Exercise description
Each line below must be set down exactly as it stands.

Dataset extract
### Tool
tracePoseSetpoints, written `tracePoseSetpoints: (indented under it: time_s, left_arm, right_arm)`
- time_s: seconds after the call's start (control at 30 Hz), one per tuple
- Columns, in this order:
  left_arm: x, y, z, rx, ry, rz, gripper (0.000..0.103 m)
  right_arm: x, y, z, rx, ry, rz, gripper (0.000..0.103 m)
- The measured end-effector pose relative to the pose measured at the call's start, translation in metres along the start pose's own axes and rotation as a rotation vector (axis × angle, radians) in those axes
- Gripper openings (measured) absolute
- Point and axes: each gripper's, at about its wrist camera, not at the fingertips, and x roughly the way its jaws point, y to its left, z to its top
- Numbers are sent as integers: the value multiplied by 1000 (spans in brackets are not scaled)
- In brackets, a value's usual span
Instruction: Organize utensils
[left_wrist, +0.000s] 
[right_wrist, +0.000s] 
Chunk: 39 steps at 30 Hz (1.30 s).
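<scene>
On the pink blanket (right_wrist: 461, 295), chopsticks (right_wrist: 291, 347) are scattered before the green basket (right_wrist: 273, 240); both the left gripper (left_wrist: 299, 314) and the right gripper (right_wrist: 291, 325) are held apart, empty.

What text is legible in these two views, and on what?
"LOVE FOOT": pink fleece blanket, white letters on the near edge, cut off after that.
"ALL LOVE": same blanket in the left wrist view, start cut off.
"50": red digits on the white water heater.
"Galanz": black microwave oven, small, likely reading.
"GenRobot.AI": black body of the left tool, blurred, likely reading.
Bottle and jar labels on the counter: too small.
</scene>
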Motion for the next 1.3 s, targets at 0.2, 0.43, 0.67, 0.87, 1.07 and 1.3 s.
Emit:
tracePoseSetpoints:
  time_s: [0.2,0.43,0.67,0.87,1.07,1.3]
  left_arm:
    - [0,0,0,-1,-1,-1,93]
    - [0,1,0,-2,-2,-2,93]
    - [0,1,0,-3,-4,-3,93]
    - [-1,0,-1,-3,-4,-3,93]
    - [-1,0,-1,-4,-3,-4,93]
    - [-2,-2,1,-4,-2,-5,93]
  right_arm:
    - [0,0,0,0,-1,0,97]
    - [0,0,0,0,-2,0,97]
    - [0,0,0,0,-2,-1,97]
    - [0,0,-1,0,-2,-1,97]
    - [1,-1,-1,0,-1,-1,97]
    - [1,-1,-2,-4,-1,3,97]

Result of this task
### Tool
tracePoseSetpoints, written `tracePoseSetpoints: (indented under it: time_s, left_arm, right_arm)`
- time_s: seconds after the call's start (control at 30 Hz), one per tuple
- Columns, in this order:
  left_arm: x, y, z, rx, ry, rz, gripper (0.000..0.103 m)
  right_arm: x, y, z, rx, ry, rz, gripper (0.000..0.103 m)
- The measured end-effector pose relative to the pose measured at the call's start, translation in metres along the start pose's own axes and rotation as a rotation vector (axis × angle, radians) in those axes
- Gripper openings (measured) absolute
- Point and axes: each gripper's, at about its wrist camera, not at the fingertips, and x roughly the way its jaws point, y to its left, z to its top
- Numbers are sent as integers: the value multiplied by 1000 (spans in brackets are not scaled)
- In brackets, a value's usual span
Instruction: Organize utensils
[left_wrist, +0.000s] 
[right_wrist, +0.000s] 
Chunk: 39 steps at 30 Hz (1.30 s).
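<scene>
On the pink blanket (right_wrist: 461, 295), chopsticks (right_wrist: 291, 347) are scattered before the green basket (right_wrist: 273, 240); both the left gripper (left_wrist: 299, 314) and the right gripper (right_wrist: 291, 325) are held apart, empty.

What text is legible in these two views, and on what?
"LOVE FOOT": pink fleece blanket, white letters on the near edge, cut off after that.
"ALL LOVE": same blanket in the left wrist view, start cut off.
"50": red digits on the white water heater.
"Galanz": black microwave oven, small, likely reading.
"GenRobot.AI": black body of the left tool, blurred, likely reading.
Bottle and jar labels on the counter: too small.
</scene>
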Motion for the next 1.3 s, targets at 0.2, 0.43, 0.67, 0.87, 1.07 and 1.3 s.
Emit:
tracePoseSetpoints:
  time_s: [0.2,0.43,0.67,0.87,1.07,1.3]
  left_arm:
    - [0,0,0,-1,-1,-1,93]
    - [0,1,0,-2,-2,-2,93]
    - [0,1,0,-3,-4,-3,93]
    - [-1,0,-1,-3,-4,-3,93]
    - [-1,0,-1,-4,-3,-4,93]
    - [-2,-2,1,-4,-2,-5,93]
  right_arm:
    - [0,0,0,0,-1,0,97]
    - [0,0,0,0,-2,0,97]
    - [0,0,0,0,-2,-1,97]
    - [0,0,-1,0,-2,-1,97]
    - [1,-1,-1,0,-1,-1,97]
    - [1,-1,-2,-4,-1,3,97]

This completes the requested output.